I tried to load the grounding dino model as mentioned in the notebook , and I had given multiple prompts as input the prompt was
"cycle,car,person,traffic light"
, for which for some reason it detected only cycle and was not able to detect anything else, but when I individually gave cycle
, car
,person
it was able to detect all I am attaching the images below
Prompt Input
TEXT_PROMPT = "cycle"
BOX_TRESHOLD = 0.25
TEXT_TRESHOLD = 0.25
image_source, image = load_image(local_image_path)
output of boxes
tensor([[0.1187, 0.5970, 0.2354, 0.3133]])
Output :
for prompt car
TEXT_PROMPT = "car"
BOX_TRESHOLD = 0.25
TEXT_TRESHOLD = 0.25
image_source, image = load_image(local_image_path)
boxes output
tensor([[0.9301, 0.4329, 0.1382, 0.2682],
[0.3839, 0.3882, 0.2696, 0.2441],
[0.7280, 0.3345, 0.4953, 0.4068]])
But when I give, the combination of all three
TEXT_PROMPT = "car,person,cycle"
BOX_TRESHOLD = 0.25
TEXT_TRESHOLD = 0.25
image_source, image = load_image(local_image_path)
boxes value
tensor([[0.3826, 0.3880, 0.2707, 0.2466]])
Change it and give person
first
TEXT_PROMPT = "person,car,cycle"
BOX_TRESHOLD = 0.25
TEXT_TRESHOLD = 0.25
image_source, image = load_image(local_image_path)
boxes value
tensor([[0.3775, 0.5203, 0.1755, 0.7450]])
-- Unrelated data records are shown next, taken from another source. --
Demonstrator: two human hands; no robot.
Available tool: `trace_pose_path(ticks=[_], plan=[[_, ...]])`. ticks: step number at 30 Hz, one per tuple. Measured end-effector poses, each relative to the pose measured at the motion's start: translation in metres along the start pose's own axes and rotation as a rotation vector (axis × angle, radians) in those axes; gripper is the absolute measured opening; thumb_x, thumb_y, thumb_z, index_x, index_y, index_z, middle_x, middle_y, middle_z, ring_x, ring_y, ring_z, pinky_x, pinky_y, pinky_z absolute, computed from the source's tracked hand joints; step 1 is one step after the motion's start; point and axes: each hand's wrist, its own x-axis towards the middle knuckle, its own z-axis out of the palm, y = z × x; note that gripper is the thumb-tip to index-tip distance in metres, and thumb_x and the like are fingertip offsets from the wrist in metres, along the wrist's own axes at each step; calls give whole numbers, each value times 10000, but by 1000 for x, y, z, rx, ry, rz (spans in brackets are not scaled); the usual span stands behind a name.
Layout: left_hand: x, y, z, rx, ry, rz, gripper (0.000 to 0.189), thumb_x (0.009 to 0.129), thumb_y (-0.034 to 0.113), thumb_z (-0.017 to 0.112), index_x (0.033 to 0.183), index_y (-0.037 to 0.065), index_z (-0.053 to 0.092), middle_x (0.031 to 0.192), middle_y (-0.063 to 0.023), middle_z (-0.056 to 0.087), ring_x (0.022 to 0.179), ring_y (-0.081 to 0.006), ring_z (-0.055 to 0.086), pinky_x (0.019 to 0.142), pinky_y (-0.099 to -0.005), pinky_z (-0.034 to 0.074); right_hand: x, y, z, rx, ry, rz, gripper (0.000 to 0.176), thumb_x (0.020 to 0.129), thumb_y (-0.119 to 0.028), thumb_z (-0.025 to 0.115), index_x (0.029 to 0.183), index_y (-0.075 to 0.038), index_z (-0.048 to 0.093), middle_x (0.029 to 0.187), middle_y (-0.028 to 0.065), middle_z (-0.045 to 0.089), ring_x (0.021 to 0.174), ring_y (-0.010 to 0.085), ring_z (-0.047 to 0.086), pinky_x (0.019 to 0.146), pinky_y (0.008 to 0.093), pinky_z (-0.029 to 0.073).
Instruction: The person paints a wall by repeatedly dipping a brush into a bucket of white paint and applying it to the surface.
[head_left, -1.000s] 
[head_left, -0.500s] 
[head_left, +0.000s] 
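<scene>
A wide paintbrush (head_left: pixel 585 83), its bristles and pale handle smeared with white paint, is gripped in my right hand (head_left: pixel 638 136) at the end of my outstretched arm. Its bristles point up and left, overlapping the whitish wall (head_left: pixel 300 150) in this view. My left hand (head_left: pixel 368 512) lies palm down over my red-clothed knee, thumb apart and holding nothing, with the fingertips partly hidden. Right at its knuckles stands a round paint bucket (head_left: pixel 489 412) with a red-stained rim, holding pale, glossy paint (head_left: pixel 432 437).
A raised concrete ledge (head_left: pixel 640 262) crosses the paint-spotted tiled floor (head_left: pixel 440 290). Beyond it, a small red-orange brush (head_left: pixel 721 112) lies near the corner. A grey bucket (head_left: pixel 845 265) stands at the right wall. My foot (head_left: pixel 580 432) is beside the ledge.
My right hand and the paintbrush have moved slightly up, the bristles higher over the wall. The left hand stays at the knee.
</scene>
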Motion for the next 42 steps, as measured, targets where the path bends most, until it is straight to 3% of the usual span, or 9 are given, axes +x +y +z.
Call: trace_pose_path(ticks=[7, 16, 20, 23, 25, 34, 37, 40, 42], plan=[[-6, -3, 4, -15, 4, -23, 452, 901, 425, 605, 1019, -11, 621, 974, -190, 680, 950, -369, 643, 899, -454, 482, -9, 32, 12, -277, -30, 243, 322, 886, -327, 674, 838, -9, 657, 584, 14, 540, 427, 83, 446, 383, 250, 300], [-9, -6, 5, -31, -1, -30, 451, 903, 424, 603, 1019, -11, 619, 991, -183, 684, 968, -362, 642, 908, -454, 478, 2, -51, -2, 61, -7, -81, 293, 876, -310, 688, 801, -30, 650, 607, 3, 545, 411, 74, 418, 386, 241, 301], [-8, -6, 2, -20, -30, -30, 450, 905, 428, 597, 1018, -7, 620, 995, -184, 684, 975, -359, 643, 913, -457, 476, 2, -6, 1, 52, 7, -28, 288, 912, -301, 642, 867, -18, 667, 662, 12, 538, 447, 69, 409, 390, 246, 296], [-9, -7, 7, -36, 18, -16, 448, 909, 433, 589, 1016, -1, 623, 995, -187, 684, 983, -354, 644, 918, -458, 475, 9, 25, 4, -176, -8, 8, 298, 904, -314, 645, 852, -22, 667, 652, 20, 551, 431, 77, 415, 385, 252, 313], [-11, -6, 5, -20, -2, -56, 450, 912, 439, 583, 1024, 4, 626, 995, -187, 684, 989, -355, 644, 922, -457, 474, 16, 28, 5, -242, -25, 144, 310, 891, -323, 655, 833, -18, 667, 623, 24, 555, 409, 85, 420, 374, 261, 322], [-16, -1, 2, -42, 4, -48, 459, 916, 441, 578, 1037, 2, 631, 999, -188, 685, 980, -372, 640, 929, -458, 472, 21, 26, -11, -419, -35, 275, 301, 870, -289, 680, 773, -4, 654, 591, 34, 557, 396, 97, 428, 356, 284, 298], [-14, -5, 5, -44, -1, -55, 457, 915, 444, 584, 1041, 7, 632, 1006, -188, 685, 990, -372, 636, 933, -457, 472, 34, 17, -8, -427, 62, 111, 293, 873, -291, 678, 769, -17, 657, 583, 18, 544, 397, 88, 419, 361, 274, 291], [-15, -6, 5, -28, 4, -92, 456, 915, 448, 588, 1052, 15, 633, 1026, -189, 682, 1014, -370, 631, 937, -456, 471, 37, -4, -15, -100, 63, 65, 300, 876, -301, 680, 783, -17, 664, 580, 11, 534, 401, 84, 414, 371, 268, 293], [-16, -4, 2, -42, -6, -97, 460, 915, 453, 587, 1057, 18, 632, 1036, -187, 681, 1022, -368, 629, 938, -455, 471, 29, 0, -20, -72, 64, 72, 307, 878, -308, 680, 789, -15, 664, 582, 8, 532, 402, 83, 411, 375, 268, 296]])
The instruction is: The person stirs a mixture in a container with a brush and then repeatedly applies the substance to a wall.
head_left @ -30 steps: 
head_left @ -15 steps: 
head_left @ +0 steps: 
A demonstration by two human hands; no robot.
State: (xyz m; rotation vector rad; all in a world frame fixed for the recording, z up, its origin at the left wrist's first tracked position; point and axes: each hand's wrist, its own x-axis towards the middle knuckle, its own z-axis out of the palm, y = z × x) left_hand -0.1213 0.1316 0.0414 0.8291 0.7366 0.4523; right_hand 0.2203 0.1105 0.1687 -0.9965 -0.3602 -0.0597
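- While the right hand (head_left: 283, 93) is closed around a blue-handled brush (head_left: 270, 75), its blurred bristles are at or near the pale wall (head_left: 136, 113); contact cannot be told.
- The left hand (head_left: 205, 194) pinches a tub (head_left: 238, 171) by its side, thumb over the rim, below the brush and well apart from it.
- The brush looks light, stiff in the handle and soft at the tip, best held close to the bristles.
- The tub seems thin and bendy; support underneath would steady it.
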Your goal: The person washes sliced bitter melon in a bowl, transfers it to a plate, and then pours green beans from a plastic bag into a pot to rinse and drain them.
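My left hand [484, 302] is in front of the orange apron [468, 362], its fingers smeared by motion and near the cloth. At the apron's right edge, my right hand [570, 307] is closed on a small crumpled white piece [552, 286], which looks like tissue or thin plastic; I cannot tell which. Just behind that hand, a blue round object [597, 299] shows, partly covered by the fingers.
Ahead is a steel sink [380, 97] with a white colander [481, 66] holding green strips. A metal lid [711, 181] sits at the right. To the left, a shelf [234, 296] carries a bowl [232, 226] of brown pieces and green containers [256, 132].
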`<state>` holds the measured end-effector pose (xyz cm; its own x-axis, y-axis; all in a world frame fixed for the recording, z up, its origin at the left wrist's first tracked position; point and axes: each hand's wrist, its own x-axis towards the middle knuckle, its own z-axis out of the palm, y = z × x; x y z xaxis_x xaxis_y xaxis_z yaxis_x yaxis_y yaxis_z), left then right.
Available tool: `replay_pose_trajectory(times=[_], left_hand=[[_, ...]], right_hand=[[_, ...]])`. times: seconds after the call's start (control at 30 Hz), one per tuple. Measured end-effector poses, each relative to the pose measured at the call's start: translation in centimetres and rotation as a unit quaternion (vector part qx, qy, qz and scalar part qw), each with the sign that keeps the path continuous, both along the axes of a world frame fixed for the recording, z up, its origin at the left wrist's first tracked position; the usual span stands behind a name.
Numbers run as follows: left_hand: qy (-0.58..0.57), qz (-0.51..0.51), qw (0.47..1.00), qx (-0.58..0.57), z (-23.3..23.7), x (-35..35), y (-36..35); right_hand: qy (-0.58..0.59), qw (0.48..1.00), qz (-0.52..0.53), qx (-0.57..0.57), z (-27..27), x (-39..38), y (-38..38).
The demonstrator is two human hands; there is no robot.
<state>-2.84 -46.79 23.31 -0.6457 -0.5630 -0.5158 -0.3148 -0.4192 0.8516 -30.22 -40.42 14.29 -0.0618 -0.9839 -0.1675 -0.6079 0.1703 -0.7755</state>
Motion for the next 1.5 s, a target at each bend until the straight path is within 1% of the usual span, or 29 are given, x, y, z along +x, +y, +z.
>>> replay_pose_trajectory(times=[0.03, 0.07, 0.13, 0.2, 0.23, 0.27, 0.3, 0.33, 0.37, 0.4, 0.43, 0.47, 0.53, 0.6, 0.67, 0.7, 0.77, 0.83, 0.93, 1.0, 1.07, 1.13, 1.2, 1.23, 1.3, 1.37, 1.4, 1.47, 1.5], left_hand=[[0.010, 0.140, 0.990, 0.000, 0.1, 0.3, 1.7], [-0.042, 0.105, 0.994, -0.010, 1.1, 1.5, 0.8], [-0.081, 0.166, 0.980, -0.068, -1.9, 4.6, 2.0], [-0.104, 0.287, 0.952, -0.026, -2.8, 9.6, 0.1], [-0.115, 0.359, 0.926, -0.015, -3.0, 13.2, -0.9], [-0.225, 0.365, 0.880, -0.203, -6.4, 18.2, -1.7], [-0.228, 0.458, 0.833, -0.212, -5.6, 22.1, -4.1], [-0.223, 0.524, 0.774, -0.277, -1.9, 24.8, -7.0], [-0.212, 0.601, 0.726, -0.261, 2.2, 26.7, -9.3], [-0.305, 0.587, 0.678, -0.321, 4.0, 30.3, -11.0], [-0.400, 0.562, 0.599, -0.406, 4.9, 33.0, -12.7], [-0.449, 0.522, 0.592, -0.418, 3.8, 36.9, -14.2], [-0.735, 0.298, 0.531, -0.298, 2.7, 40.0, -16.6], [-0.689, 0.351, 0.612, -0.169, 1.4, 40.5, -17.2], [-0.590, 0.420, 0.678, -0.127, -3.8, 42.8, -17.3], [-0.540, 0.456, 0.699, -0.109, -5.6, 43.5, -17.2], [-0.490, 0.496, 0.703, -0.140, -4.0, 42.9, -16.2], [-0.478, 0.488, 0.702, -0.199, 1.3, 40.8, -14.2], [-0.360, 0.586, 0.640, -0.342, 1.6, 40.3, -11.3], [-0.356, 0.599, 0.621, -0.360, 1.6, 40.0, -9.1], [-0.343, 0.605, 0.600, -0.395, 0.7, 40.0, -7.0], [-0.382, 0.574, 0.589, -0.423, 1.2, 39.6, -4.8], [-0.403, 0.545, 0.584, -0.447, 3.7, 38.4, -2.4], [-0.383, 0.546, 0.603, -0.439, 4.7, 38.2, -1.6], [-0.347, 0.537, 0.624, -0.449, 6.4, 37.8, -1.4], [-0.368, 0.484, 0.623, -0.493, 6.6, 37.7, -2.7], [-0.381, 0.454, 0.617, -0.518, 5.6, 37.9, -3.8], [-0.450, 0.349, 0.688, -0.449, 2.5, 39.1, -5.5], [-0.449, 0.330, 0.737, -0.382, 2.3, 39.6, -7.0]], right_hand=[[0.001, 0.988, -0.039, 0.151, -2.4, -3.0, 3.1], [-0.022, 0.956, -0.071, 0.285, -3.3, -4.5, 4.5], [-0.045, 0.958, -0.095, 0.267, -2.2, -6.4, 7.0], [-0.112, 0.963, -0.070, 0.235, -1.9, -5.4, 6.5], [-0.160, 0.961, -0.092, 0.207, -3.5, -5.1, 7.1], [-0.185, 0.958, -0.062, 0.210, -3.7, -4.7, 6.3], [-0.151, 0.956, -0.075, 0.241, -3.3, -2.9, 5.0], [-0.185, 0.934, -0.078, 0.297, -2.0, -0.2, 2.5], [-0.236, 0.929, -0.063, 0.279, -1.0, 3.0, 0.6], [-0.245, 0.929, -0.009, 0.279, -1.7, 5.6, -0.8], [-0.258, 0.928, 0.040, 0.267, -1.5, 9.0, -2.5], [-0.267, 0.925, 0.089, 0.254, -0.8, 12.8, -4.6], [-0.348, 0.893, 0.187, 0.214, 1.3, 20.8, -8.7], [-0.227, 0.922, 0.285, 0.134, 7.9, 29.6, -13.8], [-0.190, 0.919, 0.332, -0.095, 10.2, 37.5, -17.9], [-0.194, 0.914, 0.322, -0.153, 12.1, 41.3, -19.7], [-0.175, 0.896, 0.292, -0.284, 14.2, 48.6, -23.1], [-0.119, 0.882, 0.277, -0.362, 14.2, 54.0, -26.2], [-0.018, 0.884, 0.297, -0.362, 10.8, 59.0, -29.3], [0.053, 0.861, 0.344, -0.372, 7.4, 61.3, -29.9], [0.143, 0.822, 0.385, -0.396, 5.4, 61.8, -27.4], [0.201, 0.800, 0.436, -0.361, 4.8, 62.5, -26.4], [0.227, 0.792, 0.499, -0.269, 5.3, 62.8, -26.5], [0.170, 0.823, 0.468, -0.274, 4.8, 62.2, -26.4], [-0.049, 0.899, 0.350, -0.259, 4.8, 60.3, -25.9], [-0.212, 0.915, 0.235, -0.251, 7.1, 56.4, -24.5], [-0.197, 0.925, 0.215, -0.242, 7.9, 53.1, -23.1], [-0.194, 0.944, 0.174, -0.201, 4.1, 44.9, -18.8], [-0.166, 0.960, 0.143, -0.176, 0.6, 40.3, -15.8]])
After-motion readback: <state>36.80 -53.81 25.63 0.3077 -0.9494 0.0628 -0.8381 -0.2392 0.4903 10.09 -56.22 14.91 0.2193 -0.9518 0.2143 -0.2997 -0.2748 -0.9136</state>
I hope the error can be replicated, I am putting the other scenario in comments
Next I tried to load the model as mentioned in the notebook , and here the results were good for example the combined prompt results were as shown
TEXT_PROMPT = "person,car,cycle"
BOX_TRESHOLD = 0.25
TEXT_TRESHOLD = 0.25
image_source, image = load_image(local_image_path)
boxes value
tensor([[0.3785, 0.5197, 0.1796, 0.7477],
[0.0833, 0.5734, 0.1632, 0.6694],
[0.1197, 0.5559, 0.2346, 0.7366],
[0.1201, 0.5977, 0.2360, 0.3183],
[0.3807, 0.3886, 0.2650, 0.2493]])
Everything was kept same except the loading of model and the results were quite different
Have you tested replacing the , into .? like this TEXT_PROMPT = "person . car . cycle"
No, I tested it by using ,
as a separator only.
I find similar behavior from the model even with '.' as a separator.